Hai incominciato a camminare due anni fa. Quale è il tuo bilancio?
L'esperienza da pellegrino mi ha cambiato la vita. Il cammino, che sia di Santiago, la via Francigena, o qualunque altro, è un'esperienza che ognuno di noi dovrebbe fare.
Quali sono le emozioni che si vivono percorrendo un cammino?
Il Cammino è una palestra di vita. Camminare per lunghi tratti da solo ti porta a riflettere. Incontrare pellegrini provenienti da ogni parte del mondo, passare con loro parte della tua giornata, ti insegna quanto nella vita sia importante il valore della condivisione.
Ricordi qualche momento difficile vissuto durante il cammino?
Verso Santiago, in particolare, ci sono stati dei momenti di difficoltà. Certo, per affrontare 25-30 chilometri al giorno, la preparazione fisica deve rappresentare una base importante, ma quella mentale e psicologica non può essere da meno. Proprio a Santiago mi sono reso conto di ciò. Ho sperimentato sulla mia pelle che i pellegrini sono come una grande famiglia. Se qualcuno è in difficoltà ce n'è un altro che lo aiuta, senza se e senza ma. Questo è davvero magnifico.
Che consigli daresti a chi si accinge a fare un cammino?
Ci sono diversi modi di affrontare il cammino. Ognuno di noi può avere una motivazione diversa. Personalmente quella che mi ha spinto ad affrontare prima Santiago e poi Roma, lungo la Francigena, è stata spirituale. Molti confondono il termine spirituale con religioso. Io invece ritengo che siano due concetti ben distinti l'uno dall'altro.
Spiegaci la differenza, secondo il tuo punto di vista
Il cammino di Santiago e la via Francigena mi sono serviti per conoscermi meglio e per rendermi effettivamente conto che grazie alla forza di volontà ognuno di noi può raggiungere e superare i propri limiti. Ed è proprio questo il messaggio che, dopo avere concluso la Francigena, da Siena a Roma, voglio lanciare a tutti. Non lasciati condizionare dalle debolezze che ognuno di noi ha. Affrontatele con uno spirito positivo. Solo così possono essere superate.

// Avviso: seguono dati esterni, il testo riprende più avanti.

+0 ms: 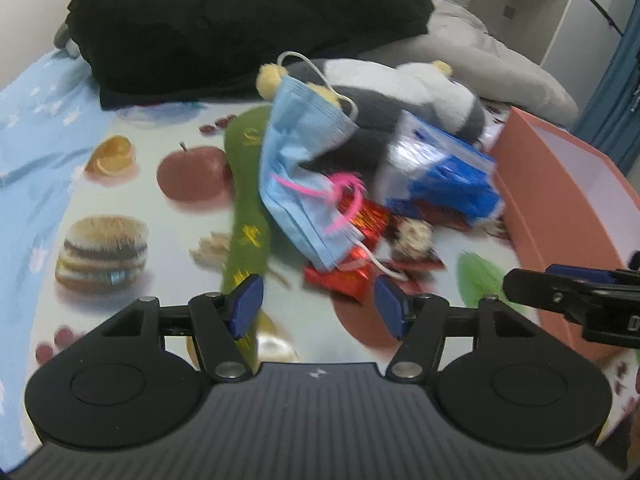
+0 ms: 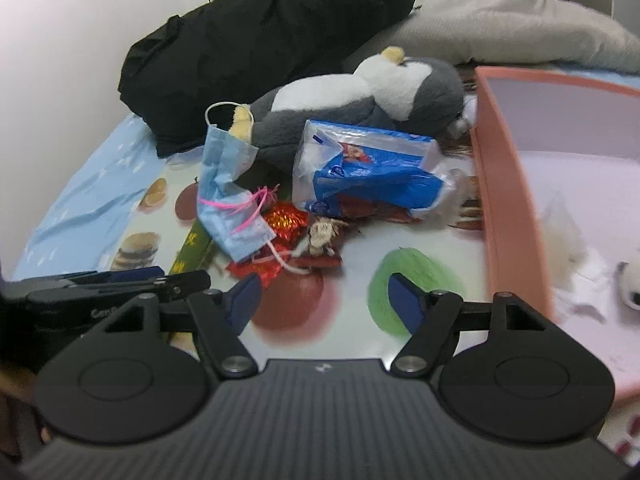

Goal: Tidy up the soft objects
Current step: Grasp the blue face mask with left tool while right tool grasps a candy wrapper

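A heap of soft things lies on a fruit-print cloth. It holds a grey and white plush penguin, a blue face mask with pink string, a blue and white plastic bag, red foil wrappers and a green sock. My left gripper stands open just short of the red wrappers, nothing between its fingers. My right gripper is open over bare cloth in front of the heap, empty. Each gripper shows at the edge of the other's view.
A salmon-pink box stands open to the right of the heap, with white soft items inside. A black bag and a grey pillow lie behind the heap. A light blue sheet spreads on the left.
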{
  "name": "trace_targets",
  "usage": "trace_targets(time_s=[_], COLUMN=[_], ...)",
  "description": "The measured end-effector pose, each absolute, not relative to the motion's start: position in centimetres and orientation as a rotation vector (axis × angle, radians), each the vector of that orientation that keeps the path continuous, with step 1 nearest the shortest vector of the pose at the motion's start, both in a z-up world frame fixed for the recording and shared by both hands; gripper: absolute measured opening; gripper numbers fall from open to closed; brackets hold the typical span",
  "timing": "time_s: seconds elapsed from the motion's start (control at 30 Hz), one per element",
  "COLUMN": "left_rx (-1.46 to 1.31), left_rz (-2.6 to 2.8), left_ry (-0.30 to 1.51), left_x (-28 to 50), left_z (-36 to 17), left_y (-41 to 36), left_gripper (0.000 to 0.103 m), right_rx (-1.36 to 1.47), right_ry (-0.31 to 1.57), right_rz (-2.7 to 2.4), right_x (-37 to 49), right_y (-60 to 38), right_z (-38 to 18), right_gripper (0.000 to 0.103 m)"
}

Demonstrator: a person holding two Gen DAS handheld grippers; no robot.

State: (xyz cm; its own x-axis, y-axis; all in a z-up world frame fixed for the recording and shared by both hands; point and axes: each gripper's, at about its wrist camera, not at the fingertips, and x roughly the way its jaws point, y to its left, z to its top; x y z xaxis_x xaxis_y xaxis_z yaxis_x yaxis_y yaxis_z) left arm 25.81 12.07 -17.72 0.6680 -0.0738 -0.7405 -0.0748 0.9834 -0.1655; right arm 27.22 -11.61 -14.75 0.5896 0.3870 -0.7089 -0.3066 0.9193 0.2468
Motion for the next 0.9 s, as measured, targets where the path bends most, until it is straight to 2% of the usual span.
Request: trace_targets(time_s=[0.23,0.4,0.47,0.63,0.7,0.73,0.77,0.87,0.9], left_rx=[-0.189,-0.165,-0.178,-0.251,-0.285,-0.299,-0.305,-0.351,-0.357], left_rz=[0.032,-0.02,-0.027,0.013,0.028,0.037,0.049,0.058,0.06], left_ry=[0.825,0.843,0.864,0.924,0.921,0.918,0.921,0.917,0.912], left_x=[29.2,30.4,30.8,31.5,31.6,31.7,31.9,31.9,31.8], left_z=[-18.9,-19.5,-19.8,-21.3,-21.6,-21.8,-22.0,-22.0,-21.7], left_y=[13.4,12.7,12.4,12.0,12.1,12.2,12.2,12.8,12.9], left_gripper=[0.066,0.058,0.05,0.047,0.041,0.034,0.023,0.006,0.006], right_rx=[0.143,0.166,0.174,0.184,0.191,0.194,0.194,0.189,0.19], right_ry=[0.905,0.936,0.951,0.969,0.979,0.986,0.989,0.984,0.984], right_rz=[0.427,0.421,0.417,0.408,0.408,0.406,0.405,0.41,0.41], right_x=[31.5,33.5,34.0,35.0,35.2,35.3,35.3,35.1,35.0], right_y=[-9.3,-8.6,-8.4,-8.3,-8.3,-8.3,-8.4,-8.6,-8.7], right_z=[-17.8,-19.5,-20.1,-21.2,-21.5,-21.6,-21.7,-21.5,-21.3], right_gripper=[0.056,0.055,0.055,0.053,0.045,0.039,0.038,0.034,0.033])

Fra il Cammino di Santiago e la Via Francigena quale hai apprezzato di più ?
Il cammino di Santiago è bello, certamente, ma la via Francigena è meravigliosa. In Italia abbiamo la possibilità di vivere in posti magnifici.

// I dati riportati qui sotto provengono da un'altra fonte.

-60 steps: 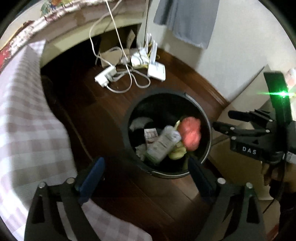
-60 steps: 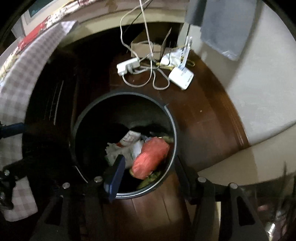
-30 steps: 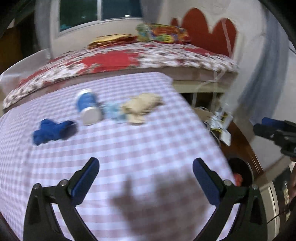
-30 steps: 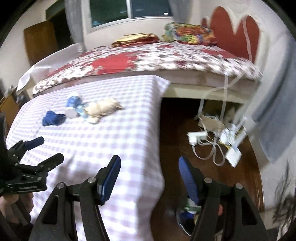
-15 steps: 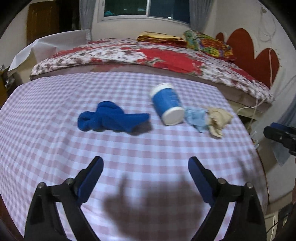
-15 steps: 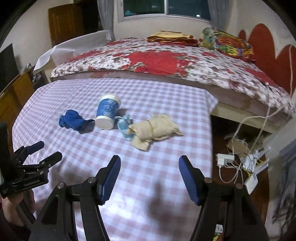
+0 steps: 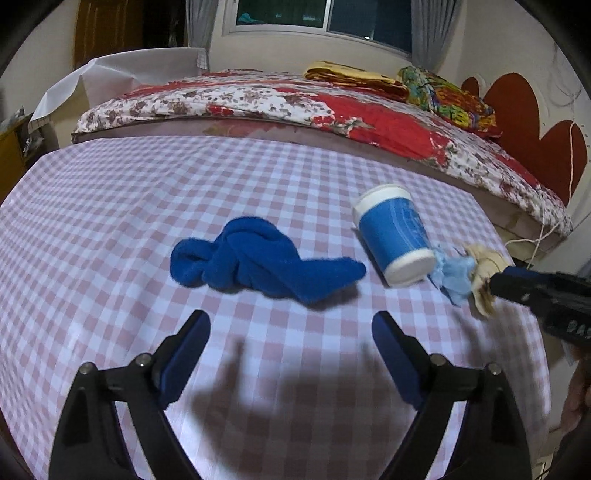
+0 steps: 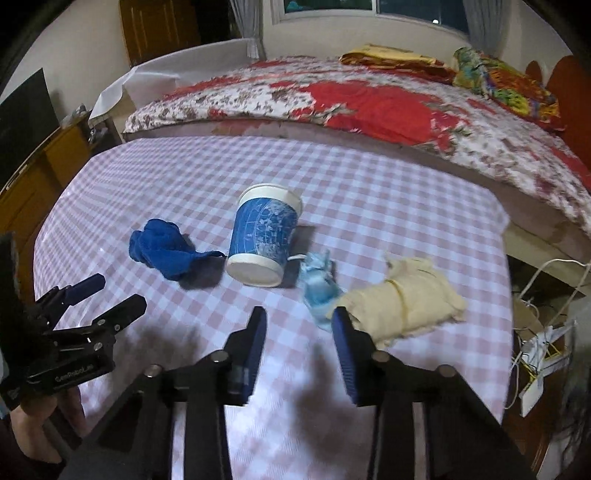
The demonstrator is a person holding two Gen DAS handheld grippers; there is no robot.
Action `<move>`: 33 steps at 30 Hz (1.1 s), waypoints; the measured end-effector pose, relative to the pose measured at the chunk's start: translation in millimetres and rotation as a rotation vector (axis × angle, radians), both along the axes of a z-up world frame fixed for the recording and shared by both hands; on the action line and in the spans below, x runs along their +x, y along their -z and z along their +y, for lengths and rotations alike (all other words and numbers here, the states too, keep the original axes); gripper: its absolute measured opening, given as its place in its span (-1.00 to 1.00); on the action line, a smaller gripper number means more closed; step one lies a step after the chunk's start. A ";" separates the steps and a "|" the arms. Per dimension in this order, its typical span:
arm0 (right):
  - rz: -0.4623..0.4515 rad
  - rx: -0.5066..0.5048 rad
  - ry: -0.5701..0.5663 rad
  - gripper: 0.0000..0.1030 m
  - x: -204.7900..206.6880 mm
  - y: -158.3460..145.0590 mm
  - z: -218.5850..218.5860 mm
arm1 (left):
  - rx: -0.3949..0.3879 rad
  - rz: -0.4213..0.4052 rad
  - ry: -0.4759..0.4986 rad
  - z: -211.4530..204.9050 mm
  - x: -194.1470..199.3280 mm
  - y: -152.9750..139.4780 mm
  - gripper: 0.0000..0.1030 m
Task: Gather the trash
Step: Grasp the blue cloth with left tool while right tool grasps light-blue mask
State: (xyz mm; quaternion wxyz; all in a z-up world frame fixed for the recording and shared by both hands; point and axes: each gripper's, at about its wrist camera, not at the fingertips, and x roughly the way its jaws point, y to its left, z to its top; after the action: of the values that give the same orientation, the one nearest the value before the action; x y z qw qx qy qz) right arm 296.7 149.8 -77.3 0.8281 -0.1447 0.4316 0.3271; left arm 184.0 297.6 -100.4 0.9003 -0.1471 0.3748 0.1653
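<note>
Both views have swung from the floor bin to the checked pink-and-white tabletop [image 8: 369,206], so a new pickup begins. Remaining trash lies there: blue twisted cloth [image 7: 258,264], tipped blue paper cup [image 8: 264,240], cream crumpled wrapper [image 8: 406,299]. The left hand-held gripper [image 7: 291,350] hovers wide and empty; the right hand-held gripper [image 8: 297,339] is closing, nothing between its jaws.

A checked cloth covers the tabletop [image 7: 110,206]; behind it stands a bed [image 7: 258,96] with a floral quilt (red and white), a window [image 7: 321,14] above.
</note>
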 end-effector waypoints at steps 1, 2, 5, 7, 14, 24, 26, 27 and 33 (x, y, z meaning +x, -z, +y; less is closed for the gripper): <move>0.008 -0.003 0.005 -0.32 5.4 4.5 3.4 | -0.008 0.006 -0.003 3.3 5.5 2.3 0.68; 0.017 -0.005 0.010 -0.33 10.6 8.7 6.3 | -0.013 0.007 -0.004 5.0 8.2 3.5 0.64; 0.025 -0.015 0.012 -0.38 21.6 17.4 13.3 | -0.023 0.019 -0.018 12.5 19.6 10.4 0.64; 0.029 -0.024 0.013 -0.42 27.3 22.7 16.6 | -0.032 0.021 -0.022 16.1 25.1 13.7 0.64; 0.039 -0.048 0.011 -0.63 41.0 41.7 26.7 | -0.046 0.044 -0.034 23.3 42.0 25.9 0.56; 0.037 0.027 0.008 -0.76 39.5 32.4 22.0 | -0.057 0.030 -0.016 29.6 47.2 32.1 -0.76; 0.032 0.032 0.007 -0.76 37.0 29.4 19.5 | -0.043 0.004 -0.017 28.4 41.7 25.6 -0.78; 0.029 0.034 0.007 -0.76 35.9 27.8 17.8 | -0.039 -0.004 -0.013 27.2 39.5 22.8 -0.78; 0.013 0.065 0.009 -0.76 29.4 14.8 10.1 | -0.022 -0.031 0.015 17.2 29.1 9.2 -0.79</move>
State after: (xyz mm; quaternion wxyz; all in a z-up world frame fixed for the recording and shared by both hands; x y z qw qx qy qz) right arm 326.1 159.8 -92.1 0.8312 -0.1136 0.4267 0.3379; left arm 213.1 314.8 -109.6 0.9055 -0.1568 0.3637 0.1522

Vivi proprio sulla Via Francigena?                                                                                                                         Si, abito a Castiglione Torinese, in provincia di Torino, proprio lungo un tratto previsto dal percorso.

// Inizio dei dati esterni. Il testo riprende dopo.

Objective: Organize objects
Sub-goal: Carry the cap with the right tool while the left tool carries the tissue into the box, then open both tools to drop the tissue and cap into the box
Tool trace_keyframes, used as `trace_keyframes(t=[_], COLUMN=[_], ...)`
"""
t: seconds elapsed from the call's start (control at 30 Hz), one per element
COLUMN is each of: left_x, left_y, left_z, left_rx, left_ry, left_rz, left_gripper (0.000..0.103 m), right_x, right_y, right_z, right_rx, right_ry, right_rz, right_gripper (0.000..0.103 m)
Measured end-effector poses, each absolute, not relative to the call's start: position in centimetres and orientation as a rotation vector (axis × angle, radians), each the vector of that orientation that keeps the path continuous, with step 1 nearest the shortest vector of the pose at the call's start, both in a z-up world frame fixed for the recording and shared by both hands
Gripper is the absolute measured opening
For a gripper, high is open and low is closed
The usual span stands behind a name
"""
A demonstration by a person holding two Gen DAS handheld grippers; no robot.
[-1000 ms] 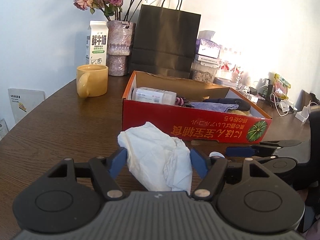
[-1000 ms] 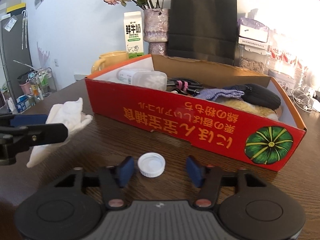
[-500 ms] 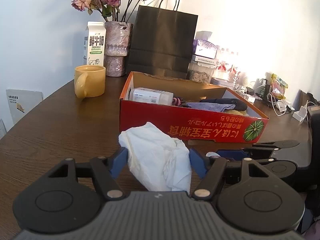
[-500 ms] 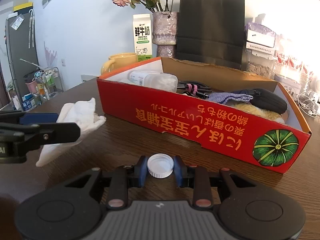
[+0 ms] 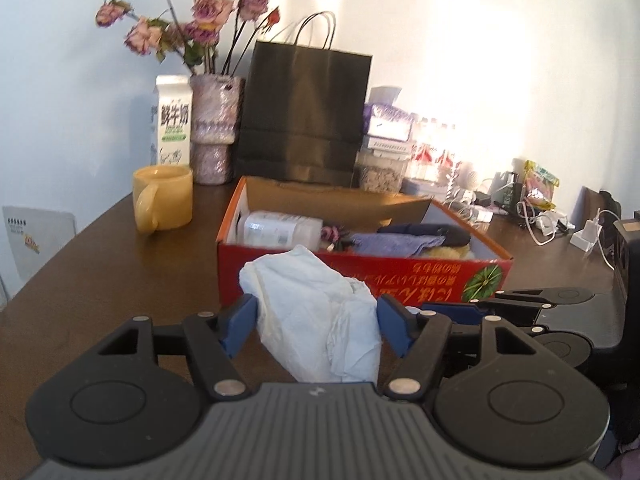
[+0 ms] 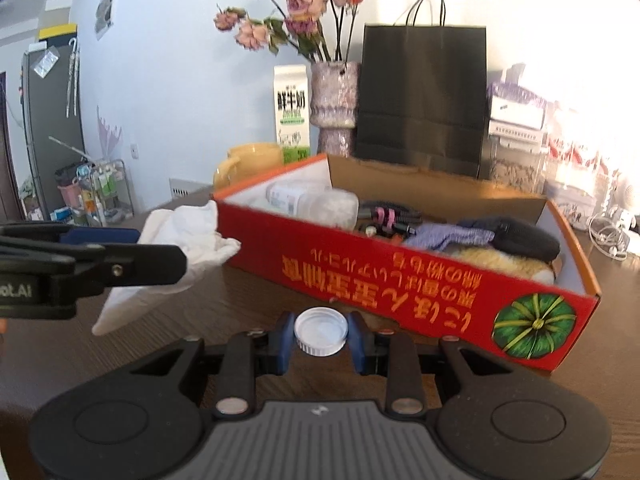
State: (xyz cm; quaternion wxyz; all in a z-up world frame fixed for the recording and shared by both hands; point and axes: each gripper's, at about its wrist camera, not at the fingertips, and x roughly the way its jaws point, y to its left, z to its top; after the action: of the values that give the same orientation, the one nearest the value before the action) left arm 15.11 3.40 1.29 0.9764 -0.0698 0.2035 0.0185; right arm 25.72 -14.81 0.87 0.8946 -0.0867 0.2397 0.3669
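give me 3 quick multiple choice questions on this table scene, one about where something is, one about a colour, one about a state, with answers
1. Where does the yellow mug stand?
A. inside the red box
B. on the table left of the red box
C. on top of the black paper bag

2. What colour is the bottle cap between the right gripper's pads?
A. white
B. green
C. black

3. What is the state of the red box?
A. taped shut
B. open and bare inside
C. open at the top with items inside

Answers:
1. B, in the left wrist view the mug sits on the wood beside the box's left end.
2. A, the ribbed cap is white.
3. C, a clear bottle and a purple cloth lie in it.
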Motion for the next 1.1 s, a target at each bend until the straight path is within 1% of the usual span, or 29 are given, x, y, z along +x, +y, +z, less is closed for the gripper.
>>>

Hai progetti in corso per la valorizzazione della Via Francigena?
Rientrato da Roma ho deciso di impegnarmi per valorizzare la Via Francigena nella mia zona, unendo la storia della via a quella locale. Assieme a Giada Boasso ed all'associazione Pulchra Rada (che si occupa di far conoscere la storia dell'abbazia di Santa Maria di Pulcherada a San Mauro, paese che si trova lungo la via, prima di Castiglione, provenendo da Torino), stiamo elaborando un progetto, che entro il mese di dicembre presenteremo a tutte le Amministrazioni comunali della zona, con la speranza che possa essere accettato e preso in considerazione.